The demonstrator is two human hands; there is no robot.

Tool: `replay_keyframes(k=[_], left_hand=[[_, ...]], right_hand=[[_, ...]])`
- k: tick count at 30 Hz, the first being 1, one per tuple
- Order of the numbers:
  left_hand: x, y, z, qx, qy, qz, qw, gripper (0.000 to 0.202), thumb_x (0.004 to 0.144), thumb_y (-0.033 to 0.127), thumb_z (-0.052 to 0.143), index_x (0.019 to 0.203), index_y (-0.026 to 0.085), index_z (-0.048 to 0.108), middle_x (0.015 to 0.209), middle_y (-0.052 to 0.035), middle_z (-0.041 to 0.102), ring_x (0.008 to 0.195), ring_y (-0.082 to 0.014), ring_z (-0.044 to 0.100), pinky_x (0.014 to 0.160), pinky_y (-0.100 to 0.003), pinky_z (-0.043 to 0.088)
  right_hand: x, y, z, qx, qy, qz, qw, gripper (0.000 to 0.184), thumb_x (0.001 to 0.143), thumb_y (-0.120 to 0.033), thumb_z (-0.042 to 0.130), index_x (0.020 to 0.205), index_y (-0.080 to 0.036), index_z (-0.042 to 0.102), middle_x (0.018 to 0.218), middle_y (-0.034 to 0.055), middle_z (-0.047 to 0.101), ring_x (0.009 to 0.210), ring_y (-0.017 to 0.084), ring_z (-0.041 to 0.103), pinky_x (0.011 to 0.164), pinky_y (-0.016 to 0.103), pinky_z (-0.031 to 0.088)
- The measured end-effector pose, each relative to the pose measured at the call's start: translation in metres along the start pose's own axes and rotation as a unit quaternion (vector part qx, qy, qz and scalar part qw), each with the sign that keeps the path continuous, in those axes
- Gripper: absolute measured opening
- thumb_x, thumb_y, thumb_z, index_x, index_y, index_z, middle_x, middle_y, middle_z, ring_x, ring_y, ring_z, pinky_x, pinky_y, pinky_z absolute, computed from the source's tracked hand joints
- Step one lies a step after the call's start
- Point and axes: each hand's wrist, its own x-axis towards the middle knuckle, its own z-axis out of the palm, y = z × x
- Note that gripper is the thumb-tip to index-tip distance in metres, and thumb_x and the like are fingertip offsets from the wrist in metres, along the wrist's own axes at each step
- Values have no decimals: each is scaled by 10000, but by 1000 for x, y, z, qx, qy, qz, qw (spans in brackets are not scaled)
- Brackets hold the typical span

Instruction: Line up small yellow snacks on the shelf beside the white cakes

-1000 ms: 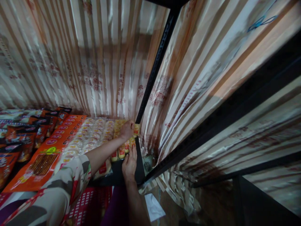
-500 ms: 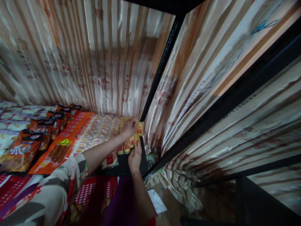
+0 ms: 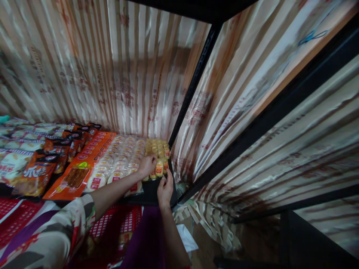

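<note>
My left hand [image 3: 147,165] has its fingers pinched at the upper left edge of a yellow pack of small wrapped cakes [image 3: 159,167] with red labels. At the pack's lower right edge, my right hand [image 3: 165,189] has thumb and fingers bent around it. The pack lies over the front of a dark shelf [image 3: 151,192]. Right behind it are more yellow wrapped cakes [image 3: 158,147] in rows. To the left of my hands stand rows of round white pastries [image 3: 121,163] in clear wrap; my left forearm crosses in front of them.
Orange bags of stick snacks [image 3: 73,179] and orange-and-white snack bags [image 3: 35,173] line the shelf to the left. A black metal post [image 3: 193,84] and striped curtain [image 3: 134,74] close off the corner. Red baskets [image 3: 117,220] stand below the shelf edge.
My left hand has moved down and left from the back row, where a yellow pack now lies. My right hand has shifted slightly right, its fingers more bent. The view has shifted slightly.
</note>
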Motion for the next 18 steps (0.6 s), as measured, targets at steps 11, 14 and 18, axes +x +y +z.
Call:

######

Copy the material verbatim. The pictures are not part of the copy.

The demonstrator is two human hands; there is no robot.

Tool: `replay_keyframes(k=[_], left_hand=[[_, ...]], right_hand=[[_, ...]])`
- k: tick count at 30 Hz, the first being 1, one per tuple
- Order of the numbers:
  left_hand: x, y, z, qx, qy, qz, qw, gripper (0.000 to 0.202), thumb_x (0.004 to 0.144), thumb_y (-0.033 to 0.127), thumb_z (-0.052 to 0.143), index_x (0.019 to 0.203), index_y (-0.026 to 0.085), index_z (-0.048 to 0.108), middle_x (0.015 to 0.209), middle_y (-0.052 to 0.035), middle_z (-0.041 to 0.102), ring_x (0.008 to 0.195), ring_y (-0.082 to 0.014), ring_z (-0.044 to 0.100), pinky_x (0.014 to 0.160), pinky_y (-0.100 to 0.003), pinky_z (-0.043 to 0.088)
  right_hand: x, y, z, qx, qy, qz, qw, gripper (0.000 to 0.184), thumb_x (0.001 to 0.143), thumb_y (-0.120 to 0.033), thumb_z (-0.042 to 0.130), index_x (0.020 to 0.205), index_y (-0.080 to 0.036), index_z (-0.042 to 0.102), middle_x (0.018 to 0.218), middle_y (-0.034 to 0.055), middle_z (-0.047 to 0.101), ring_x (0.009 to 0.210), ring_y (-0.017 to 0.084), ring_z (-0.041 to 0.103), pinky_x (0.011 to 0.164), pinky_y (-0.016 to 0.103), pinky_z (-0.031 to 0.088)
- The measured end-effector pose, each relative to the pose measured at the call's start: translation in metres along the start pose's own axes and rotation as a unit quaternion (vector part qx, qy, qz and scalar part qw), each with the sign that keeps the path continuous, in those axes
- Gripper: absolute measured opening
- thumb_x, thumb_y, thumb_z, index_x, index_y, index_z, middle_x, middle_y, middle_z, ring_x, ring_y, ring_z, pinky_x, pinky_y, pinky_z absolute, computed from the source's tracked hand joints
- Step one lies a step after the call's start
- Point and axes: each hand's wrist, its own x-axis towards the middle knuckle, its own z-axis out of the palm, y = z × x
- Note that gripper is the thumb-tip to index-tip distance in metres, and thumb_x and the like are fingertip offsets from the wrist in metres, along the wrist's own axes at each step
- Values have no decimals: each is scaled by 10000, but by 1000 for x, y, z, qx, qy, qz, qw (spans in brackets are not scaled)
- Brackets hold the typical span

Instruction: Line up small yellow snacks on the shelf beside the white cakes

-1000 ms: 
-500 ms: 
+0 ms: 

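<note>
My left hand [image 3: 147,165] has its fingers pinched at the upper left edge of a yellow pack of small wrapped cakes [image 3: 159,167] with red labels. At the pack's lower right edge, my right hand [image 3: 165,189] has thumb and fingers bent around it. The pack lies over the front of a dark shelf [image 3: 151,192]. Right behind it are more yellow wrapped cakes [image 3: 158,147] in rows. To the left of my hands stand rows of round white pastries [image 3: 121,163] in clear wrap; my left forearm crosses in front of them.
Orange bags of stick snacks [image 3: 73,179] and orange-and-white snack bags [image 3: 35,173] line the shelf to the left. A black metal post [image 3: 193,84] and striped curtain [image 3: 134,74] close off the corner. Red baskets [image 3: 117,220] stand below the shelf edge.
My left hand has moved down and left from the back row, where a yellow pack now lies. My right hand has shifted slightly right, its fingers more bent. The view has shifted slightly.
</note>
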Motion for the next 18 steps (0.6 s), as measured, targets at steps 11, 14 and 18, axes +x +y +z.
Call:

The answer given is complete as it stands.